Every line of the data below should be repeated exactly, and no picture should be copied.

--- INFORMATION PROVIDED Enclosed Below ---

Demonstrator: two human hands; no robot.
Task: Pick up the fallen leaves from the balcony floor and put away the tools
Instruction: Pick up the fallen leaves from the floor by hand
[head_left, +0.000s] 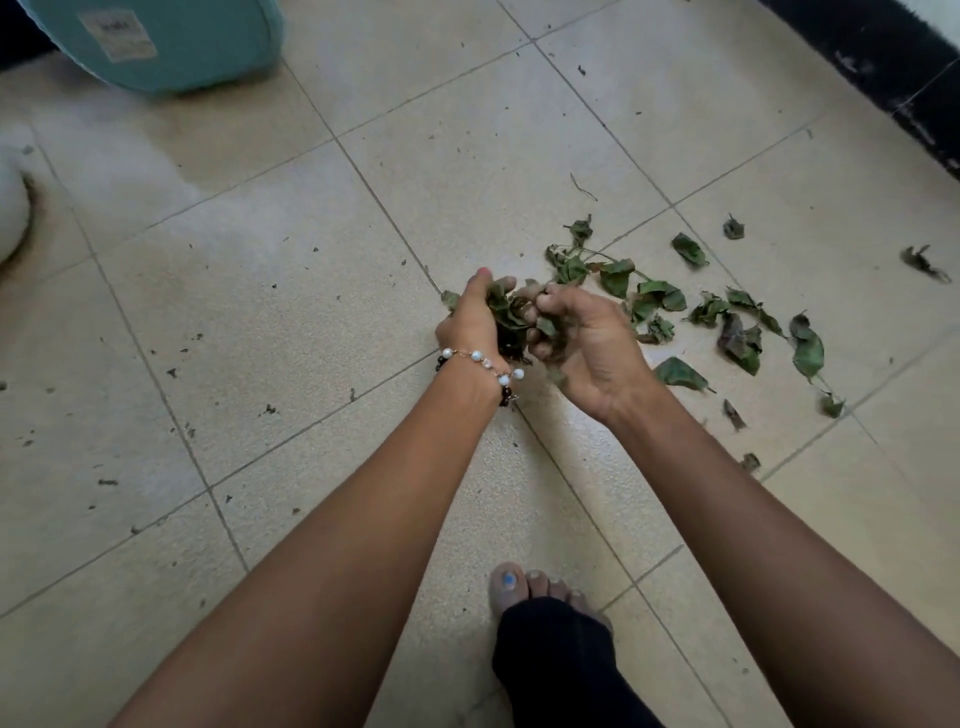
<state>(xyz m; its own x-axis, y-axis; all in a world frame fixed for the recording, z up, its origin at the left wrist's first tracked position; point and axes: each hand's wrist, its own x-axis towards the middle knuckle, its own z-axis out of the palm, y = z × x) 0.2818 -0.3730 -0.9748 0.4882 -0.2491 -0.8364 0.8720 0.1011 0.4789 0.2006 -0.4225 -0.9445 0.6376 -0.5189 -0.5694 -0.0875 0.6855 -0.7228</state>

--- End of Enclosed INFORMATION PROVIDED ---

**RESPONSE TO THE EXERCISE**
Demonstrator: two human hands; no robot.
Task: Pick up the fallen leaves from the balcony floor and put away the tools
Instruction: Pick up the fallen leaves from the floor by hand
[head_left, +0.000s] 
<state>(xyz m; its own x-axis, y-axis; all in a world frame fixed for the recording, z up, its origin at the left wrist's first tracked position; point and axes: each hand's wrist, its own x-axis towards the middle knuckle, its own z-axis out of the palm, y = z × x) 0.2818 -0.3730 -0.9748 0.4882 -0.2491 -0.8364 0.8720 0.1011 0.4789 0.2006 -0.4225 -0.9445 0.6376 -0.5189 -0.5694 -0.0875 0.6855 -0.7228</state>

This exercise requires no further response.